Soon, Ruth Reichl, of Gourmet, came to Chicago. In 1997, when she had held Bruni’s job at the Times, she had praised the French Laundry as “the most exciting place to eat in the United States.” Achatz had been a sous-chef there at the time. Gourmet now anointed Alinea the best restaurant in America. In an essay, Reichl called Achatz a successor to Alice Waters and Wolfgang Puck, who helped define American cooking over the past three decades. She even claimed that Achatz had surpassed his mentor Thomas Keller in originality. “Achatz clearly thinks about cooking in a different way,” she wrote, praising his “gorgeous, inventive, and delicious food.”
Kokonas and Achatz went to the bank and gave out fifteen thousand dollars in tips to Alinea’s cooks and crew. Achatz appeared on the “Today” show. The fifteen months that followed were a “swirl of energy and momentum,” Achatz remembers. “It was just everything you could imagine.” International hotel chains came to talk about opening branches of Alinea. Achatz signed a contract for a cookbook. He and Kokonas began making plans to open a restaurant in New York. During these months, he dealt with the ongoing sore in his mouth by placing a bumper of chewing gum between his teeth and his tongue.
By this time, Achatz and Snell had had a second son, named Keller, in honor of Achatz’s mentor. They married in 2006, and almost immediately divorced. The pain in Achatz’s tongue continued to bother him.
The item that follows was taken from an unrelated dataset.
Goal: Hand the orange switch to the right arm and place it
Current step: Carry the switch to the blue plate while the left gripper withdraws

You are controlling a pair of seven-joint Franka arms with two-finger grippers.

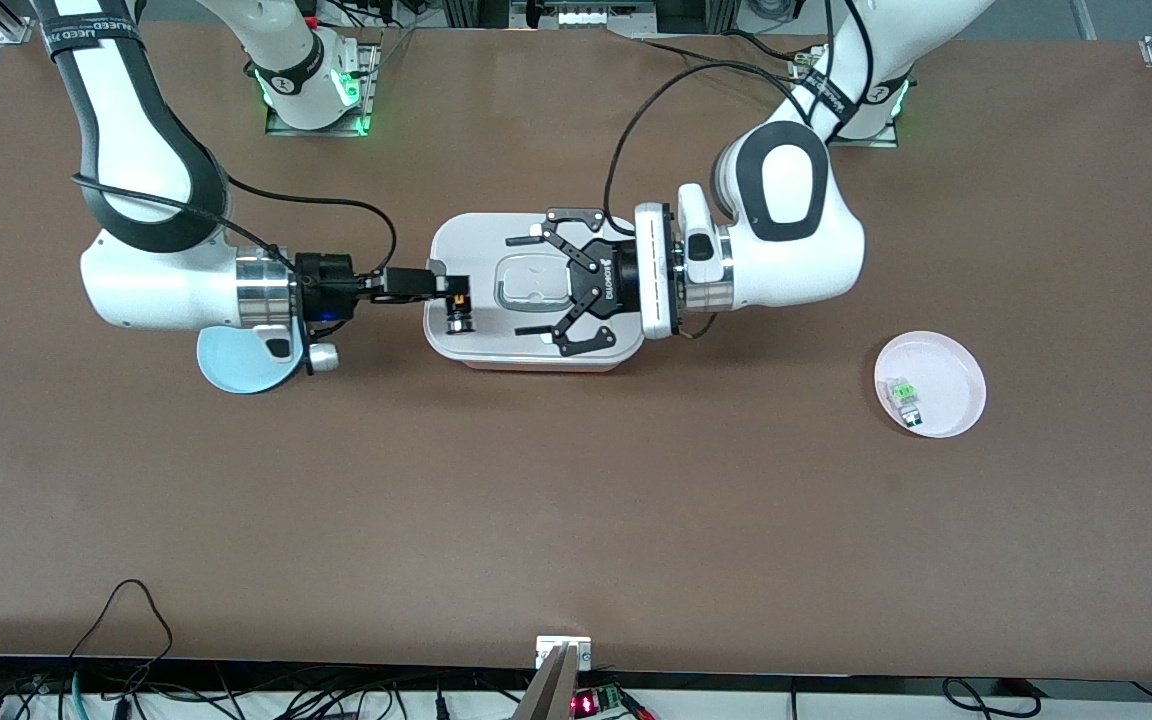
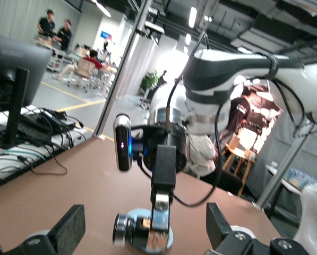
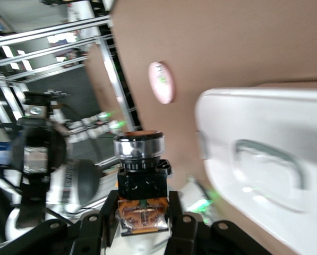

He recalls the time: “I am certain that I am, like, biting my tongue because I am stressed, you know. Continue on, have another kid, open Alinea, sleep four hours a night, you know, drink more coffee than I eat food.” In July, 2006, Achatz went to a new dentist, who fitted him for a top mouth guard.
Cancers are constantly reinventing themselves, and the cancer cells in Achatz’s mouth that had been blocked for a long time finally found a way to progress. “The surrounding cells would, at first, be able to slow the cancer down,” Anton Wellstein, a cancer researcher at Georgetown, says. “But, after a while, the cancer outsmarts them, having been selected over a long time to be very aggressive.” The cancer cells in Achatz’s tongue began to grow downward, dissolving the matrix that holds cells in place. The healthy cells floated apart, allowing the cancer cells to fill the spaces between them. Cancer cells also often recruit normal ones, to help them grow and survive. “The cancer certainly learned something new,” Achatz’s oncologist, Everett Vokes, told me.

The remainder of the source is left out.